_Description of the task_:
Write out the data exactly, please, and omit the pictures.

________________

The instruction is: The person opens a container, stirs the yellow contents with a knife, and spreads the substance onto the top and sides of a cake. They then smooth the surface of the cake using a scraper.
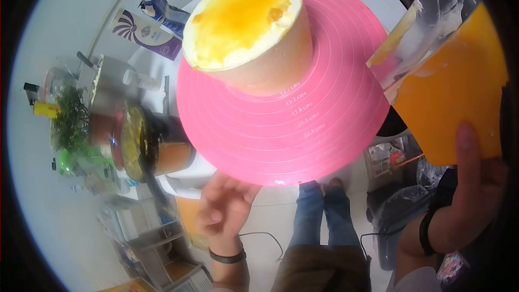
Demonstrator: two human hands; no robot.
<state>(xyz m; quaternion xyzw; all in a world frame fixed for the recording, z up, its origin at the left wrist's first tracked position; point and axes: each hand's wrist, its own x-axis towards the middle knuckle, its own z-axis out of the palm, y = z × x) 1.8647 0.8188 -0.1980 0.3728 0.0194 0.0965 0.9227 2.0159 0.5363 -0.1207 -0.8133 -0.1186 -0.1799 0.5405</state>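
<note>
A round cake (251, 48) with pale cream sides and yellow-orange topping stands on a pink cake turntable (243, 135) marked with measuring rings. My left hand (223, 205) is at the turntable's near rim, fingers curled against the edge, fingertips partly hidden beneath it. On the right, my right hand (476, 176) grips a flat orange scraper (443, 97), thumb pressed on its face. Whitish cream smears the scraper's far edge, which is beside the turntable's right rim and apart from the cake.
A black-handled pot (139, 140) with yellow residue stands left of the turntable. Beyond it are a green plant (71, 119) and a purple-and-white carton (146, 35). Crumpled clear plastic (440, 16) lies at upper right. A shelf unit (157, 249) stands below left.
</note>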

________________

_Answer section_:
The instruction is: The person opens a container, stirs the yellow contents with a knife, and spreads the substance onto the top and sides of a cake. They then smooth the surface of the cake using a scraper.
Demonstrator: two human hands; no robot.
<state>(xyz m; quaternion xyzw; all in a world frame fixed for the recording, z up, its origin at the left wrist's first tracked position; point and axes: each hand's wrist, its own x-axis towards the middle knuckle, its own z-axis out of the palm, y = z × x) 1.8647 0.8188 -0.1980 0.3728 0.0194 0.0965 0.9227 2.0159 0.5363 -0.1207 -0.8133 -0.1186 -0.1799 0.5405</state>
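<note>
A round cake (251, 48) with pale cream sides and yellow-orange topping stands on a pink cake turntable (243, 135) marked with measuring rings. My left hand (223, 205) is at the turntable's near rim, fingers curled against the edge, fingertips partly hidden beneath it. On the right, my right hand (476, 176) grips a flat orange scraper (443, 97), thumb pressed on its face. Whitish cream smears the scraper's far edge, which is beside the turntable's right rim and apart from the cake.
A black-handled pot (139, 140) with yellow residue stands left of the turntable. Beyond it are a green plant (71, 119) and a purple-and-white carton (146, 35). Crumpled clear plastic (440, 16) lies at upper right. A shelf unit (157, 249) stands below left.
</note>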

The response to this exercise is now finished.